I’ve never let my engine overheat.
Of course, my engine gauges only look at 25% of my engine, as they monitor only one of the four cylinders. If something bad were happening inside one of the others, I’d never know it.
So I decided that, as I was spending nearly as much money on the engine rebuild as the airplane cost in the first place, I should protect my investment with a modern digital engine monitoring system that could keep watch over all four cylinders.
The decisions on the rebuild itself settled, the process starts all over again in choosing a monitor. I read specs. I read reviews. I watch YouTube videos. In the end I choose a monitor whose graphics make sense to my brain.
But it’s taking longer to build and program the damn monitor than it took to rebuild the stupid engine itself, which is why it’s still hanging on a crane.

But given the costs of everything, and the season-killing timing, I’m sticking to my guns — only regretting it a tiny bit when I find the factory reps at AirVenture unaccountably rude on my visit to their booth. Still, I know it’s the right monitor for me.
But I’m tired of waiting. And boy, do I ever miss racing.
Still grounded
I’m still at loose ends. Hmm…I wonder if I would like ballroom dancing? Nah. I have no rhythm, music doesn’t move from my brain to my feet the way words dance from my mind to my fingers when I write.
Bungee jumping? I’d probably pee my pants. Too bad I can’t afford that online weather forecasting certificate from Penn State. What about hang-gliding? Or parachuting?

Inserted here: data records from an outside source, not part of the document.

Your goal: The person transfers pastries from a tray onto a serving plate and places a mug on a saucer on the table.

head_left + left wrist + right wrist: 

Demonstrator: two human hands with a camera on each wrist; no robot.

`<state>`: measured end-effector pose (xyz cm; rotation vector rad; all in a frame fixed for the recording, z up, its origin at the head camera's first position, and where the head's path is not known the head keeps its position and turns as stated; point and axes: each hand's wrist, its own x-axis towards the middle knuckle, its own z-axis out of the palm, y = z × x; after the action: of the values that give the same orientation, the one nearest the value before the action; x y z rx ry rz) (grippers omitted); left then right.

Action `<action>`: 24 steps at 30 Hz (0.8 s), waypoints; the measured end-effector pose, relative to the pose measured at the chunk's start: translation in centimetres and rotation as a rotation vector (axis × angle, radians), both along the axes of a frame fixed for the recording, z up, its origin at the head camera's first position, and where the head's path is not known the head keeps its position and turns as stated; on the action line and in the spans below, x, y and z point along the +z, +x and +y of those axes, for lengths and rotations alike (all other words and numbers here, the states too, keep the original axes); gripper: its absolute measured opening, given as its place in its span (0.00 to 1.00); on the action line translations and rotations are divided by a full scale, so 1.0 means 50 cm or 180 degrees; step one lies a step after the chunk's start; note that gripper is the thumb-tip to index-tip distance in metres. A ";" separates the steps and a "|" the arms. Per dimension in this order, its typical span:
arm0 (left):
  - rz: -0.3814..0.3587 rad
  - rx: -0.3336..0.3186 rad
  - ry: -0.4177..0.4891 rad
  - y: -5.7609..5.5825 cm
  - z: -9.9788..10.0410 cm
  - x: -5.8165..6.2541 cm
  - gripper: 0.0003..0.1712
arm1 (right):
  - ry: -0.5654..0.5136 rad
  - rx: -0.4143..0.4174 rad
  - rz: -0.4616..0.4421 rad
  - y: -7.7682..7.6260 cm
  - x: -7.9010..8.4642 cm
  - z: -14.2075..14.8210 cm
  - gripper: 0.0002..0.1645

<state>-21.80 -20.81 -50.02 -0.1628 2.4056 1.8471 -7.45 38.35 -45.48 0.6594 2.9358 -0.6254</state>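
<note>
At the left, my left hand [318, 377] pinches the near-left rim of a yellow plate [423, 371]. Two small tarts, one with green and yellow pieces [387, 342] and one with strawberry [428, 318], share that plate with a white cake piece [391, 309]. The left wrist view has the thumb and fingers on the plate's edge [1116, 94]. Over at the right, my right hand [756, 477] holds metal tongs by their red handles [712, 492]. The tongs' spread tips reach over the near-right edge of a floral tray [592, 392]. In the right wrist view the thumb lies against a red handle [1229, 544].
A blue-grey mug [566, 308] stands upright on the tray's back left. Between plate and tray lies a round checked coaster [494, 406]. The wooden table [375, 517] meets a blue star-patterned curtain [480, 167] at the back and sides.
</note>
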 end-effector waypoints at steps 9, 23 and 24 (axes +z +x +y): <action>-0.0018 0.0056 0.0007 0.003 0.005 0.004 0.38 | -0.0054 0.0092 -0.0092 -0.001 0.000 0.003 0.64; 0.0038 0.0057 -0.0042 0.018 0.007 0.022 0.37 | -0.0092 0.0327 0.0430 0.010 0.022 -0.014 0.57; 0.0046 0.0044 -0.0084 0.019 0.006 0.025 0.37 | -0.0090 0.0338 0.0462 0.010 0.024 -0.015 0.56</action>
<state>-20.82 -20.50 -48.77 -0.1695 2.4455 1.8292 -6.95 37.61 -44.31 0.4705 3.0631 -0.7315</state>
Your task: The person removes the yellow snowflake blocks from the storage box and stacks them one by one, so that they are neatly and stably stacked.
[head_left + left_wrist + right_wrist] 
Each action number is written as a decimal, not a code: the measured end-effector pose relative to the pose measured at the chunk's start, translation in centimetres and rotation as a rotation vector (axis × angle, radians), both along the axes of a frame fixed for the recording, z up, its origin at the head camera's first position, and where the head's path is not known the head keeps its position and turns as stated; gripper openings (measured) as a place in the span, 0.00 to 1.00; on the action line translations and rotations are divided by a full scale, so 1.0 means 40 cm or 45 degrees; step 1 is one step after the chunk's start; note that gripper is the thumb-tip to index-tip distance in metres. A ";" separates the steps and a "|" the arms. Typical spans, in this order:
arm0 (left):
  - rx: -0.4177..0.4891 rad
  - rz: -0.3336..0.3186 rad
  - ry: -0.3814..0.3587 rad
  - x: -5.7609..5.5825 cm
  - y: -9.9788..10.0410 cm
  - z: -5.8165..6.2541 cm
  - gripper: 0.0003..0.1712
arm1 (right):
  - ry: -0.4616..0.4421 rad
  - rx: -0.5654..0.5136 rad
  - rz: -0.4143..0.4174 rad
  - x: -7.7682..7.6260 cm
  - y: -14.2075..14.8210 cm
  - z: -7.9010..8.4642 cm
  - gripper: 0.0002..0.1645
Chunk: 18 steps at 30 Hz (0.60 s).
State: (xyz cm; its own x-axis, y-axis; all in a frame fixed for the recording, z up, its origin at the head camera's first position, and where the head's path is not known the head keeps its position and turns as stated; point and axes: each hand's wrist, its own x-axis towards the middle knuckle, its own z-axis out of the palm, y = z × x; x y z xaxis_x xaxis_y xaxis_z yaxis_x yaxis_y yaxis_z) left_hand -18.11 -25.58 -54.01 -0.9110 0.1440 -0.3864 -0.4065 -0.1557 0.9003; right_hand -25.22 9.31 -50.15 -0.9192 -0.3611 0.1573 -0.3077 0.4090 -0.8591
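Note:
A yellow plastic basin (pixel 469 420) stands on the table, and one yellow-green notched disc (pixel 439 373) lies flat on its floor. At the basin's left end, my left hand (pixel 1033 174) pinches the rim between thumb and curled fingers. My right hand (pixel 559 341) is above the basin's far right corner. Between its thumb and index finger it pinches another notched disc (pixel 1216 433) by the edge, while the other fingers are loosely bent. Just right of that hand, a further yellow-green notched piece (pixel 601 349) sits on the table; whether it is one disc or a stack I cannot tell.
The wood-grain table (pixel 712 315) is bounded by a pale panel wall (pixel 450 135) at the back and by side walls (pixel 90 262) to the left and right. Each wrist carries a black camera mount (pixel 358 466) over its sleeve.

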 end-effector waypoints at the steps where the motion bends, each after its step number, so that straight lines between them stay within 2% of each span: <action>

I impatiently email my mechanic: “Is the engine back on the plane yet?”
My League Points: Still stuck at 840.
My League Standing: A distant second place behind Charles Cluck of Race 35 who, with 1,040 points, now leads me by a thoroughly depressing amount.
Good luck getting back in the Race.
Your comment, “when I find the factory reps at AirVenture unaccountably rude on my visit to their booth.” Sounds like my last visit to Osh but in my case the EAA staff/volunteers were the same. When two P-51’s collided killing one and the spectators by me practically cheered, I knew that Oshkosh was truly just the “AirVenture”airshow crowd and I no longer belonged there.